What you give back from the listing below should be an exact copy of the lines from the one with "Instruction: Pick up" down to the one with "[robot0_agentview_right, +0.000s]", and it should contain no pictures.

· · · · ·

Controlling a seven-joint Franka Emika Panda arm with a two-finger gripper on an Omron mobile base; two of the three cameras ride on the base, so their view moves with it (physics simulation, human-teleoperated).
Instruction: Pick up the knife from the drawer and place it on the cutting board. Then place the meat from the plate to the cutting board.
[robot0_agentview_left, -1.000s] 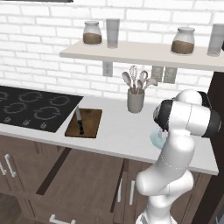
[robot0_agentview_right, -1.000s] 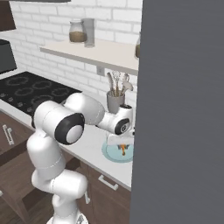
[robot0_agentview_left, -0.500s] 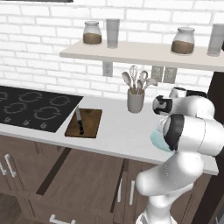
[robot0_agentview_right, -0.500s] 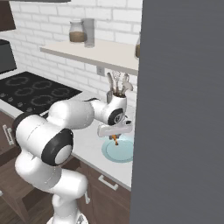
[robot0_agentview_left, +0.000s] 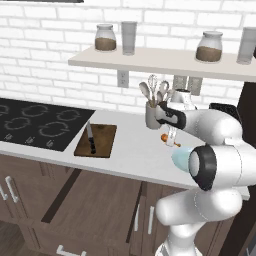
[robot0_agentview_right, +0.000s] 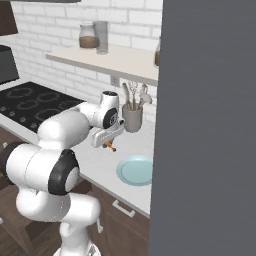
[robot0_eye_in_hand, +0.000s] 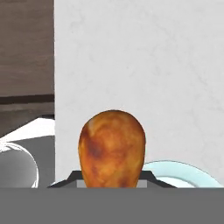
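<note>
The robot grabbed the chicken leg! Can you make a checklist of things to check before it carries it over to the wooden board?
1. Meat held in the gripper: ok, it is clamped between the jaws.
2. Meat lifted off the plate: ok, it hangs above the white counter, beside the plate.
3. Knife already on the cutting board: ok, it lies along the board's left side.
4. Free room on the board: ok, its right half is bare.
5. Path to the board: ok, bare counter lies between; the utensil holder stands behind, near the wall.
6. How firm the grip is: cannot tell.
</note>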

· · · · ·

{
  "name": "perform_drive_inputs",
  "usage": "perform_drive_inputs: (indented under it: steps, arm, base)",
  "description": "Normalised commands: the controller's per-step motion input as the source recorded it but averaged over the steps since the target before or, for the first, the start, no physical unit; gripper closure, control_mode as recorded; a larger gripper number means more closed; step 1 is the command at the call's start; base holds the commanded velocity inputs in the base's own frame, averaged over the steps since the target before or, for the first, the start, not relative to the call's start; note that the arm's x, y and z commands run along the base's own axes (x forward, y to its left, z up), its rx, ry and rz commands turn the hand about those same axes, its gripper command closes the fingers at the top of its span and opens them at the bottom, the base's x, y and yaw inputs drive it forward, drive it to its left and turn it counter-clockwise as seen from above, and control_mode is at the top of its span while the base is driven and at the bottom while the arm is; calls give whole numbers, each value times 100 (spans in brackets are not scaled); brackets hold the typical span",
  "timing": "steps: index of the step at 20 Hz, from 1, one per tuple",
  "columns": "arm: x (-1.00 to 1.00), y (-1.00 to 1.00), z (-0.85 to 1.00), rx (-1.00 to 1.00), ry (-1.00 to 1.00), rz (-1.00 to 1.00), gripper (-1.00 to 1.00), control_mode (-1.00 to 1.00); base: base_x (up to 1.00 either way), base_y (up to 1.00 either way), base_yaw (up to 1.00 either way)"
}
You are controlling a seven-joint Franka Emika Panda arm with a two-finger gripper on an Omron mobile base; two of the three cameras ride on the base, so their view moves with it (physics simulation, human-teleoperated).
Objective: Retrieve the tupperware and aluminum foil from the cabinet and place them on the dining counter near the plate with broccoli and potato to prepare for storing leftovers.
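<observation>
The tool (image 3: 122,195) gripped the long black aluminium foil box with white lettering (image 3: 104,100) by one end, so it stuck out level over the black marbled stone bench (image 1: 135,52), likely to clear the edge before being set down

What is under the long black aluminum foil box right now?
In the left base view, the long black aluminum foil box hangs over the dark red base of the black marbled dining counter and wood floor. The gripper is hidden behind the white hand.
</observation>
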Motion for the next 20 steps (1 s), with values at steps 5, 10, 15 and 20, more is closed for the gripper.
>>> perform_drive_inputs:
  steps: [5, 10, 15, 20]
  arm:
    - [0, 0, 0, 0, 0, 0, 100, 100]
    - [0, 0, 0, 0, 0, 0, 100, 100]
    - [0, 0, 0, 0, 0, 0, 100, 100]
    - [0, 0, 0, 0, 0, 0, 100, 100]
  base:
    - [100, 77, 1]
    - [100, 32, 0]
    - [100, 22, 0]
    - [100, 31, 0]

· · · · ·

- Solved exercise
Instruction: Pick up the knife from the drawer and place it on the cutting board. Then place the meat from the plate to the cutting board.
[robot0_agentview_left, -1.000s] 
[robot0_agentview_right, -1.000s] 
[robot0_agentview_left, -0.500s] 
[robot0_agentview_right, -0.500s] 
[robot0_agentview_left, +0.000s] 
[robot0_agentview_right, +0.000s] 

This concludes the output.